The complete listing, repeated precisely, must form the answer.

======== COLLECTED MATERIAL ========

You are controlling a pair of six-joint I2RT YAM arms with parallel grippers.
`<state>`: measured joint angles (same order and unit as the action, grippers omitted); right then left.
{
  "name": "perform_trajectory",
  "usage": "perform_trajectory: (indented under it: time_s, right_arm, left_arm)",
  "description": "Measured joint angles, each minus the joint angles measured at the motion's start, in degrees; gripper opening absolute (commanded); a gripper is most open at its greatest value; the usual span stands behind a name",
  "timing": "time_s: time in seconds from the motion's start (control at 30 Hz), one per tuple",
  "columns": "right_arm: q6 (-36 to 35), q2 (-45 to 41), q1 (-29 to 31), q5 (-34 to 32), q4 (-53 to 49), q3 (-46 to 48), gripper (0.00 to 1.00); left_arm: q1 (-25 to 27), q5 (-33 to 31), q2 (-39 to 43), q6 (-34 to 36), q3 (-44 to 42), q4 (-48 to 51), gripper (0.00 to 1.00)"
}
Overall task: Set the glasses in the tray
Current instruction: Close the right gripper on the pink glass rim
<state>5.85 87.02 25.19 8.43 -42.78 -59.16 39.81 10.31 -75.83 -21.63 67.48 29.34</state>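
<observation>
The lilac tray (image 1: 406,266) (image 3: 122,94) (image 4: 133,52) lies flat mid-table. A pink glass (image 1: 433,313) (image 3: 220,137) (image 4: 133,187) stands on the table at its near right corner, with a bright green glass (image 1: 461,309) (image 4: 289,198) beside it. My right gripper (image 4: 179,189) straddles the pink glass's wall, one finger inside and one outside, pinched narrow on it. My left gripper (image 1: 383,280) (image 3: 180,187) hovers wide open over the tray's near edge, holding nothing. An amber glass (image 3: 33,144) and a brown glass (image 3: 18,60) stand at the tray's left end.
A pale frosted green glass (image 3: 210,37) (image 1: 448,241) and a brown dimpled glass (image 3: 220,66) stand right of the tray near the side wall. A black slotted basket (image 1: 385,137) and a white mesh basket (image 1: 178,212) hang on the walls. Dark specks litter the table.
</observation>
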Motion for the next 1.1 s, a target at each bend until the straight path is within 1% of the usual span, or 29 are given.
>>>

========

[ANSWER FOR THE TASK]
You are controlling a pair of six-joint I2RT YAM arms with parallel grippers.
`<state>`: measured joint angles (same order and unit as the action, grippers omitted); right then left.
{
  "name": "perform_trajectory",
  "usage": "perform_trajectory: (indented under it: time_s, right_arm, left_arm)",
  "description": "Measured joint angles, each minus the joint angles measured at the motion's start, in degrees; gripper opening absolute (commanded); a gripper is most open at its greatest value; the usual span stands behind a name",
  "timing": "time_s: time in seconds from the motion's start (control at 30 Hz), one per tuple",
  "columns": "right_arm: q6 (-36 to 35), q2 (-45 to 41), q1 (-29 to 31), q5 (-34 to 32), q4 (-53 to 49), q3 (-46 to 48), gripper (0.00 to 1.00); left_arm: q1 (-25 to 27), q5 (-33 to 31), q2 (-39 to 43), q6 (-34 to 36), q3 (-44 to 42), q4 (-48 to 51), gripper (0.00 to 1.00)"
}
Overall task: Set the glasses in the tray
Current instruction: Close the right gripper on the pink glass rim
<state>5.85 87.02 25.19 8.43 -42.78 -59.16 39.81 10.31 -75.83 -21.63 67.48 29.34</state>
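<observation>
The lilac tray (image 1: 406,266) (image 3: 122,94) (image 4: 133,52) lies flat mid-table. A pink glass (image 1: 433,313) (image 3: 220,137) (image 4: 133,187) stands on the table at its near right corner, with a bright green glass (image 1: 461,309) (image 4: 289,198) beside it. My right gripper (image 4: 179,189) straddles the pink glass's wall, one finger inside and one outside, pinched narrow on it. My left gripper (image 1: 383,280) (image 3: 180,187) hovers wide open over the tray's near edge, holding nothing. An amber glass (image 3: 33,144) and a brown glass (image 3: 18,60) stand at the tray's left end.
A pale frosted green glass (image 3: 210,37) (image 1: 448,241) and a brown dimpled glass (image 3: 220,66) stand right of the tray near the side wall. A black slotted basket (image 1: 385,137) and a white mesh basket (image 1: 178,212) hang on the walls. Dark specks litter the table.
</observation>
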Motion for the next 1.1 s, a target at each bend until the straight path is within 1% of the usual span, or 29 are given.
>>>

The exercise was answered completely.